## Recorded data:
=== Begin Enclosure ===

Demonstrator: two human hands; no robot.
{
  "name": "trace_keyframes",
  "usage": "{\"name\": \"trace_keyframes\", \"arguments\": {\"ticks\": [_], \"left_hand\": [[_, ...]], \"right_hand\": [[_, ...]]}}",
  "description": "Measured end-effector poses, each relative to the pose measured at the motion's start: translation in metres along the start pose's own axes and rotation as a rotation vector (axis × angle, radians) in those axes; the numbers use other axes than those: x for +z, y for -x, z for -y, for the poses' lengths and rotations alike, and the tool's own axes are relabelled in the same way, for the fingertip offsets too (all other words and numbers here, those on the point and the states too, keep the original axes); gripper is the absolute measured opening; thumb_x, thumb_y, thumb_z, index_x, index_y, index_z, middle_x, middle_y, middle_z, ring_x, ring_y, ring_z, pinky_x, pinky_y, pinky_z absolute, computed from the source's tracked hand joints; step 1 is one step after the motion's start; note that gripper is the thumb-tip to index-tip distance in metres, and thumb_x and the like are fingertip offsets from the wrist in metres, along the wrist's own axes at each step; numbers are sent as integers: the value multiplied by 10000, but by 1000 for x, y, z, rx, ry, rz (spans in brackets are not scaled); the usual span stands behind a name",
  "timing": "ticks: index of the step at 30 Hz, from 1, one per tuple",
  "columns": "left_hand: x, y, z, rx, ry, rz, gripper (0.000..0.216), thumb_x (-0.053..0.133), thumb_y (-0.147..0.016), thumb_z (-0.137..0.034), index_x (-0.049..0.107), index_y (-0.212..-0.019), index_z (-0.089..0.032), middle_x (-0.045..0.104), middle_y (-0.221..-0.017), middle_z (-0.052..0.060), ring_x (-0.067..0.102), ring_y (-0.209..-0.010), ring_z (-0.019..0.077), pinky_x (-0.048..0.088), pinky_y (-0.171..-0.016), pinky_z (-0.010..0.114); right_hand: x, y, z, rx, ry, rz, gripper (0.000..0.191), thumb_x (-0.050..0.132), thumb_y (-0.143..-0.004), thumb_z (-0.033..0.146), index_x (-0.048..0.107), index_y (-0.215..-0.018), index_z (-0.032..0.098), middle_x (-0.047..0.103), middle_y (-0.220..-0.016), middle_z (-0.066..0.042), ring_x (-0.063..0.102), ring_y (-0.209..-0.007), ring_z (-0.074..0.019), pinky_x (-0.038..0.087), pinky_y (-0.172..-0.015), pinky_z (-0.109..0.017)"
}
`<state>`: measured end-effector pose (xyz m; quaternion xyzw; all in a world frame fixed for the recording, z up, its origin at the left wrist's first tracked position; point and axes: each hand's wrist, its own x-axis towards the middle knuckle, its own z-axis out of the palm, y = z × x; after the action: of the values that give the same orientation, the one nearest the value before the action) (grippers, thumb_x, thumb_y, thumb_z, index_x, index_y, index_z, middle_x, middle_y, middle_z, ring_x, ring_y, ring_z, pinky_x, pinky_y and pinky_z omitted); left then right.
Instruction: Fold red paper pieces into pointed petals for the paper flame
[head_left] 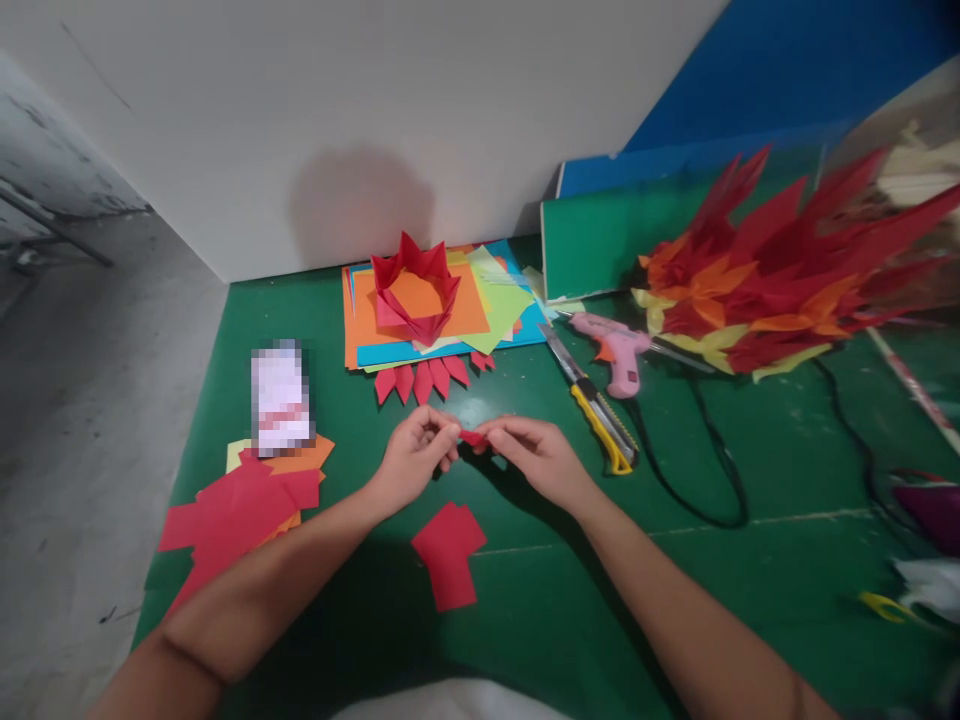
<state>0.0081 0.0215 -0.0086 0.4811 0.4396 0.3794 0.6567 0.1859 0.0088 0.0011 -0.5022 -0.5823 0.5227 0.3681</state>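
Observation:
A small folded piece of red paper (472,437) is pinched between my two hands above the green table. My left hand (414,455) grips its left end with thumb and fingers, and my right hand (541,458) has its right end. Just beyond them lies a row of red folded paper petals (424,379). Nearer to me, several overlapping red paper pieces (448,555) rest on the table. A ring of red folded paper points (417,325) sits on a stack of coloured paper (474,300) at the back.
Right of my hands lie a yellow utility knife (600,415) and a pink glue gun (616,352) with a looping black cord. A red and orange paper flame shape (780,270) stands farther right. On the left, a blurred phone-like object (281,398) lies by red paper pieces (240,505).

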Motion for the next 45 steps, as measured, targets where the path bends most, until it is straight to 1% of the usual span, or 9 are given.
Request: {"name": "trace_keyframes", "arguments": {"ticks": [5, 11, 17, 25, 31, 34, 37, 42, 45], "left_hand": [[1, -1, 1, 8, 14, -22, 411, 634, -754, -537, 453, -738, -168, 561, -578, -46, 485, -428, 47, 384, -430, 176], [3, 1, 2, 4, 31, 2, 418, 658, -739, -526, 444, -720, -167, 567, -587, -48, 488, -437, 42, 378, -428, 169], [4, 2, 2, -92, 134, 27, 392, 660, -747, -509, 469, -740, -167, 508, -486, -82, 427, -394, 34, 318, -398, 147], [5, 3, -6, -9, 93, -25, 391, 721, -678, -492, 542, -670, -145, 664, -885, 36, 498, -491, 25, 398, -459, 177], [4, 4, 2, -65, 179, 82, 386, 687, -733, -508, 527, -751, -158, 518, -518, -57, 395, -417, 35, 284, -414, 159], [3, 3, 6, -77, 241, 115, 390, 681, -746, -508, 491, -754, -167, 475, -472, -80, 320, -373, 25, 226, -395, 161], [3, 2, 5, -61, 233, 51, 383, 689, -741, -496, 493, -753, -167, 516, -520, -66, 362, -396, 28, 248, -404, 159], [5, 2, -1, -19, 148, -16, 378, 699, -722, -489, 517, -753, -158, 640, -816, 6, 451, -484, 24, 343, -460, 170], [6, 2, -2, 1, 157, -16, 376, 687, -734, -481, 523, -866, -169, 642, -850, 12, 479, -509, 34, 377, -491, 182]], "right_hand": [[1, 0, 0, -8, 28, 9, 308, 560, -831, 472, 655, -770, 186, 662, -731, -30, 586, -682, -157, 458, -638, -277], [6, 2, 0, -116, 240, -10, 223, 610, -803, 363, 631, -679, 180, 577, -632, -7, 503, -602, -133, 391, -579, -265], [6, 1, 1, -102, 142, 10, 239, 618, -799, 372, 642, -654, 184, 582, -622, -6, 520, -590, -129, 409, -571, -264], [3, -1, -2, -13, -97, -134, 211, 718, -703, 405, 667, -741, 203, 680, -731, -25, 620, -675, -161, 508, -653, -302], [2, 1, 4, -37, -134, -58, 228, 727, -697, 412, 651, -698, 197, 638, -666, -7, 578, -603, -132, 489, -580, -272], [6, 0, 3, 0, -183, -59, 251, 744, -673, 428, 648, -692, 197, 639, -660, -3, 581, -605, -129, 498, -600, -275], [8, -2, 1, 24, -211, -82, 265, 761, -647, 435, 664, -732, 203, 665, -709, -9, 602, -645, -137, 514, -646, -291], [5, -3, -2, -22, -125, -113, 239, 730, -686, 433, 665, -718, 205, 671, -699, -12, 612, -646, -151, 513, -633, -298], [-4, -5, -3, -142, 65, -306, 192, 657, -767, 407, 660, -757, 215, 677, -741, -23, 611, -650, -166, 500, -621, -310]]}}
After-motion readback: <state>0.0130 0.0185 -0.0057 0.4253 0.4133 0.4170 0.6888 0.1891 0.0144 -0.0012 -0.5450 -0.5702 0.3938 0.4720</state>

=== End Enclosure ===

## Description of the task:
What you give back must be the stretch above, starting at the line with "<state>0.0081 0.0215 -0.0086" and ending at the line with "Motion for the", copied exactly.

## Exercise result:
<state>0.0081 0.0215 -0.0086 0.4811 0.4396 0.3794 0.6567 0.1859 0.0088 0.0011 -0.5022 -0.5823 0.5227 0.3681</state>
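Observation:
A small folded piece of red paper (472,437) is pinched between my two hands above the green table. My left hand (414,455) grips its left end with thumb and fingers, and my right hand (541,458) has its right end. Just beyond them lies a row of red folded paper petals (424,379). Nearer to me, several overlapping red paper pieces (448,555) rest on the table. A ring of red folded paper points (417,325) sits on a stack of coloured paper (474,300) at the back.
Right of my hands lie a yellow utility knife (600,415) and a pink glue gun (616,352) with a looping black cord. A red and orange paper flame shape (780,270) stands farther right. On the left, a blurred phone-like object (281,398) lies by red paper pieces (240,505).
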
Motion for the next 45 steps, as measured, targets where the path bends most, until it is straight to 1% of the usual span, or 9 are given.

This completes the output for the exercise.